[TO DO] Restate word for word the lines of the data below, from the first through the one that has "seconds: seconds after".

═══ DATASET ENTRIES ═══

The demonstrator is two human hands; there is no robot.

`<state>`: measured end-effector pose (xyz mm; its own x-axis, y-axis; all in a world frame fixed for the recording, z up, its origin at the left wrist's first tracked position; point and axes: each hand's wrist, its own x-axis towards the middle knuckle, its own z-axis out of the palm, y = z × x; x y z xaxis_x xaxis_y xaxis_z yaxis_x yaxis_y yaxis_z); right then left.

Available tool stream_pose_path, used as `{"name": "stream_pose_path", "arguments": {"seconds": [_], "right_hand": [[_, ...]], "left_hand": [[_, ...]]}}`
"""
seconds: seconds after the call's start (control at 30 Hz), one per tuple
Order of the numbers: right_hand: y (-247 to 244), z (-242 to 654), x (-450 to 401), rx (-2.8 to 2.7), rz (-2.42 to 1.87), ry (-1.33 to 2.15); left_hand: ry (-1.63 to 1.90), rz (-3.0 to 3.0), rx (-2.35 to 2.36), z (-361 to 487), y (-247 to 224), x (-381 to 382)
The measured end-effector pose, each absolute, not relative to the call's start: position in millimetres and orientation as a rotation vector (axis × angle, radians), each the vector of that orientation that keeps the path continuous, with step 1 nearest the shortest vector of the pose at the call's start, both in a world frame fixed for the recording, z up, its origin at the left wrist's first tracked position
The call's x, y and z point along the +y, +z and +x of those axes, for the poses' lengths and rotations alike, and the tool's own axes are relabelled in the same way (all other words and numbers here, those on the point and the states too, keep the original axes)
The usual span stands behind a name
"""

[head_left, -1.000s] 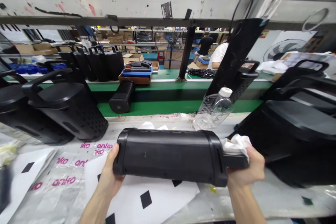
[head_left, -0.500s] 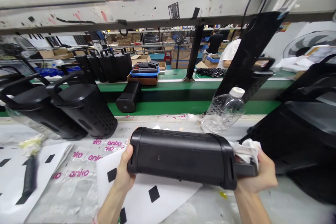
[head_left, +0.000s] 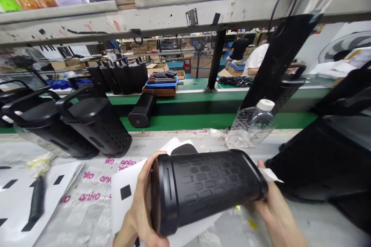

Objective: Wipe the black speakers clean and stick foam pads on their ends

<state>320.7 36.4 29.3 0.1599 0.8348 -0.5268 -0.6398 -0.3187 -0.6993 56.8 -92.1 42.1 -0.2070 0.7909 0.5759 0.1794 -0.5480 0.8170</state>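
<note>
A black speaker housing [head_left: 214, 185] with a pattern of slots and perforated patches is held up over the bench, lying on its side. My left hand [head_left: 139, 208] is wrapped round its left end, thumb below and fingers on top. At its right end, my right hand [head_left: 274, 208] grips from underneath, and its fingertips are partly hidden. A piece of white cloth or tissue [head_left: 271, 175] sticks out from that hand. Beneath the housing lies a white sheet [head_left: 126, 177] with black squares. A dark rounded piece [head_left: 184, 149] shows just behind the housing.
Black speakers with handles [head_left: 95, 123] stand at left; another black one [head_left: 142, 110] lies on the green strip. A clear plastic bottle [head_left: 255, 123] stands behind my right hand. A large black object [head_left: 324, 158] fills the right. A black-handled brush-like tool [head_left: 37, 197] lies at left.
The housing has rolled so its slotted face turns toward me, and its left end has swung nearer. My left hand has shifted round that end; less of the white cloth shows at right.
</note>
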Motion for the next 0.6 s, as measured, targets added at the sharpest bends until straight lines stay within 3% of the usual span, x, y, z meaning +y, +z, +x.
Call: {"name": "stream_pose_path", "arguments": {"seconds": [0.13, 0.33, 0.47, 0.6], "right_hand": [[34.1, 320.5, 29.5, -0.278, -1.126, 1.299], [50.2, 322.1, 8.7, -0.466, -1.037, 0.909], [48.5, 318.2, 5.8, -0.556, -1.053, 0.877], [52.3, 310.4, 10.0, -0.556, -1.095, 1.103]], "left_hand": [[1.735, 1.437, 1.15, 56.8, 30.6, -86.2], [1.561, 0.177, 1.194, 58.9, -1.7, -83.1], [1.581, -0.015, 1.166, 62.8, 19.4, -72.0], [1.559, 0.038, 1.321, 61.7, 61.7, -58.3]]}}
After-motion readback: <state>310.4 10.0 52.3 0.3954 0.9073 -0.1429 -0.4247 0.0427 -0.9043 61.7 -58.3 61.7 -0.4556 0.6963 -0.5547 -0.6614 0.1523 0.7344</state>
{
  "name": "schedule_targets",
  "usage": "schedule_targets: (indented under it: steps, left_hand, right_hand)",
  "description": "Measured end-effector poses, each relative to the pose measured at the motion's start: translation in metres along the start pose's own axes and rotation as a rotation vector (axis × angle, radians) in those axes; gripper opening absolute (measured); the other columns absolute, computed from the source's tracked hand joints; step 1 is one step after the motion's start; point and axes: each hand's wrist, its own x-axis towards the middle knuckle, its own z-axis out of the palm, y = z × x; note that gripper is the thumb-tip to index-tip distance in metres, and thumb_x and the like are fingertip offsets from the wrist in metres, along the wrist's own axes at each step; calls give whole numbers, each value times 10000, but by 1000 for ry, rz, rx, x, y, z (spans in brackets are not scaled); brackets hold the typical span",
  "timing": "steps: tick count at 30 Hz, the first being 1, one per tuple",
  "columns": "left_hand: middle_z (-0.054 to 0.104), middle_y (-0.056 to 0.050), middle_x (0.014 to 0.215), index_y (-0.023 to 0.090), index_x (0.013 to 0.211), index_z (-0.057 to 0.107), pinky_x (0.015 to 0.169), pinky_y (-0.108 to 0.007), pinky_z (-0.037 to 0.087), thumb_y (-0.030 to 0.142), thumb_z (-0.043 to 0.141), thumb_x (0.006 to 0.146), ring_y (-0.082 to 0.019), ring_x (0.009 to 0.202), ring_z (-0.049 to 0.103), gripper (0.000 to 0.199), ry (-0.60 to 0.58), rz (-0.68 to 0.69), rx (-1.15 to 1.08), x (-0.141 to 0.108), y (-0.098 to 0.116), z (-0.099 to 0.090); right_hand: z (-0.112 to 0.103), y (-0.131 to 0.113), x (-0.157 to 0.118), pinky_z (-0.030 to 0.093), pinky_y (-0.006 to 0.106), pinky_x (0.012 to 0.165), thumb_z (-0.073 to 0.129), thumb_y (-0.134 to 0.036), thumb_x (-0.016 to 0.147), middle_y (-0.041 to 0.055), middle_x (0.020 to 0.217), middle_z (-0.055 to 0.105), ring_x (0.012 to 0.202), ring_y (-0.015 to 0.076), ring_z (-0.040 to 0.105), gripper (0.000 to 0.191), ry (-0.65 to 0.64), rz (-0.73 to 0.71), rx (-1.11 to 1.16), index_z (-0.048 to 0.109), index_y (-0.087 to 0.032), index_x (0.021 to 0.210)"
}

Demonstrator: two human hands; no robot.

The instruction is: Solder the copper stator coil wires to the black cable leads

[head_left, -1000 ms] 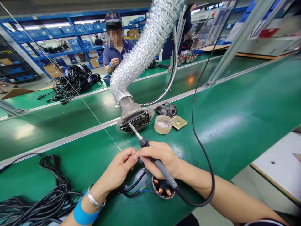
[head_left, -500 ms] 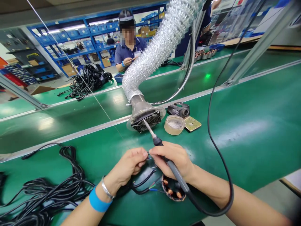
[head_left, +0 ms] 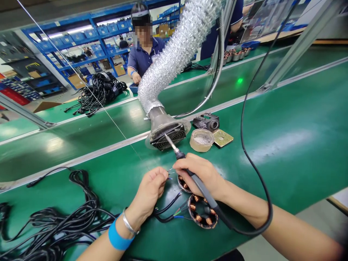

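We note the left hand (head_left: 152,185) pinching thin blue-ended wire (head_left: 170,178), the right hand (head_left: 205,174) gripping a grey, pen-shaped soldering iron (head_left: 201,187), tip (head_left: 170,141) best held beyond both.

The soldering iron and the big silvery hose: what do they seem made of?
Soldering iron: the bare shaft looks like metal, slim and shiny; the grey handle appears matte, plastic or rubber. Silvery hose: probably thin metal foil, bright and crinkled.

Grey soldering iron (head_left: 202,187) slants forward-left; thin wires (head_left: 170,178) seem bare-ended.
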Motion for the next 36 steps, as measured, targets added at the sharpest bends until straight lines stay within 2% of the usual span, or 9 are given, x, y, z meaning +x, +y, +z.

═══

[YOUR SOLUTION]
The demonstrator is two human hands; there is no robot.

`<state>`: measured end-effector pose (xyz mm; its own x-axis, y-axis; all in a world frame fixed for the recording, z up, its origin at the left wrist's first tracked position; point and axes: each hand's wrist, its own x-axis towards the middle knuckle, its own z-axis out of the palm, y = z × x; x y z xaxis_x xaxis_y xaxis_z yaxis_x yaxis_y yaxis_z); right then left.

Available tool stream_pose_path, used as `{"name": "stream_pose_path", "arguments": {"seconds": [_], "right_hand": [[_, ...]], "left_hand": [[_, ...]]}}`
"""
seconds: seconds after the call's start (control at 30 Hz), one per tuple

This concludes the output for the exercise.